Everything from the line containing "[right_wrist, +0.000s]" through the end of the data below should be copied exactly, with no other lines.

**** Stored data ****

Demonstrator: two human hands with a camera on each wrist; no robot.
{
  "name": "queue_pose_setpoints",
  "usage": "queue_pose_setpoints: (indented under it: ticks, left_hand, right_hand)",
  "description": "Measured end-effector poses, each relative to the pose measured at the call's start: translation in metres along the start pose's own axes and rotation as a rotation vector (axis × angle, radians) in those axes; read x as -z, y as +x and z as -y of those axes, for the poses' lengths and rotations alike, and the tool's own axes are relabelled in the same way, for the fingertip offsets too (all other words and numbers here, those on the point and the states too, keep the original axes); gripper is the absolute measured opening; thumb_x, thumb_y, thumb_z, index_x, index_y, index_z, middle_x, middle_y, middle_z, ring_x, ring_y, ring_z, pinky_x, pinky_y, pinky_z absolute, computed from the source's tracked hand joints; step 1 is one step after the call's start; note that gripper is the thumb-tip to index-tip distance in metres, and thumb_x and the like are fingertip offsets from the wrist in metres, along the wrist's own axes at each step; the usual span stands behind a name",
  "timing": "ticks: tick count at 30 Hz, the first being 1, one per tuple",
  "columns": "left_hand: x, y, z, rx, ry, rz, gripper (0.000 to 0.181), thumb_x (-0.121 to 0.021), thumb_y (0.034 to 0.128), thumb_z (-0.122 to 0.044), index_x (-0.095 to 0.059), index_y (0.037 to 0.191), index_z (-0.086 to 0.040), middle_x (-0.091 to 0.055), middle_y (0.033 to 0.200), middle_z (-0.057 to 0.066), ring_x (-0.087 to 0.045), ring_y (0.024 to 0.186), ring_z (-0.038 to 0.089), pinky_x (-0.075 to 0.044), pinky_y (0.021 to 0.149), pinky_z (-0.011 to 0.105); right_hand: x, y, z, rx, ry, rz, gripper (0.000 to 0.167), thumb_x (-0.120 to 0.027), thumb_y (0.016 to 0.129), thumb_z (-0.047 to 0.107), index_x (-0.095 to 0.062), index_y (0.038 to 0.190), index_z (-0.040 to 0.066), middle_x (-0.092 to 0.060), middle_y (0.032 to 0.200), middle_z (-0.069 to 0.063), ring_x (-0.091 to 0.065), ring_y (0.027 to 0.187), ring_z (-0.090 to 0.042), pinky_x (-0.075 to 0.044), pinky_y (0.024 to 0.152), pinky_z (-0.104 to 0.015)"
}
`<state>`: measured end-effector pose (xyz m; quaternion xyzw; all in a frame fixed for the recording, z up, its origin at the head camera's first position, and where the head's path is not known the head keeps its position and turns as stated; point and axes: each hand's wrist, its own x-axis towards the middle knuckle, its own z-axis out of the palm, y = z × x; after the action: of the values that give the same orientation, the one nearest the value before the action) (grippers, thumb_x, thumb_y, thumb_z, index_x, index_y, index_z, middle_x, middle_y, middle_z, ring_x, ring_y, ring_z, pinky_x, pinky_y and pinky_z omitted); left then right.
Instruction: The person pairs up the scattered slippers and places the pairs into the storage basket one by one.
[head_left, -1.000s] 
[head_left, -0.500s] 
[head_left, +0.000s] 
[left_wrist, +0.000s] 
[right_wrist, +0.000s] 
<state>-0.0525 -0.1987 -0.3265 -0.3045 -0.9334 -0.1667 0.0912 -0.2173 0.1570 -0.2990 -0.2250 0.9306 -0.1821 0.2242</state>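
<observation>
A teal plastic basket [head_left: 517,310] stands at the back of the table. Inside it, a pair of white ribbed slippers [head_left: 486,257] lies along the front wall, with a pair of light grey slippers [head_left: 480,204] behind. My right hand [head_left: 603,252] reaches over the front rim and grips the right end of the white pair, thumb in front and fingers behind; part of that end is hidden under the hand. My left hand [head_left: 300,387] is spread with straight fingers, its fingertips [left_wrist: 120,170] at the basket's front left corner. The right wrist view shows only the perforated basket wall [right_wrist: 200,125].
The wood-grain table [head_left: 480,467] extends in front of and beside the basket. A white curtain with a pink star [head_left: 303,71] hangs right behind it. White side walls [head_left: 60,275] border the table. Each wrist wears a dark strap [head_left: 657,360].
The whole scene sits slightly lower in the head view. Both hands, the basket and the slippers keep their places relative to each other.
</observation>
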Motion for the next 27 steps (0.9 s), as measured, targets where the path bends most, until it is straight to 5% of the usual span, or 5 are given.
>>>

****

** Answer to this exercise **
[right_wrist, +0.000s] 
<state>-0.0525 -0.1987 -0.3265 -0.3045 -0.9334 -0.1667 0.0912 -0.2173 0.1570 -0.2990 -0.2250 0.9306 -0.1821 0.2242</state>
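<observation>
A teal plastic basket [head_left: 517,310] stands at the back of the table. Inside it, a pair of white ribbed slippers [head_left: 486,257] lies along the front wall, with a pair of light grey slippers [head_left: 480,204] behind. My right hand [head_left: 603,252] reaches over the front rim and grips the right end of the white pair, thumb in front and fingers behind; part of that end is hidden under the hand. My left hand [head_left: 300,387] is spread with straight fingers, its fingertips [left_wrist: 120,170] at the basket's front left corner. The right wrist view shows only the perforated basket wall [right_wrist: 200,125].
The wood-grain table [head_left: 480,467] extends in front of and beside the basket. A white curtain with a pink star [head_left: 303,71] hangs right behind it. White side walls [head_left: 60,275] border the table. Each wrist wears a dark strap [head_left: 657,360].
The whole scene sits slightly lower in the head view. Both hands, the basket and the slippers keep their places relative to each other.
</observation>
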Motion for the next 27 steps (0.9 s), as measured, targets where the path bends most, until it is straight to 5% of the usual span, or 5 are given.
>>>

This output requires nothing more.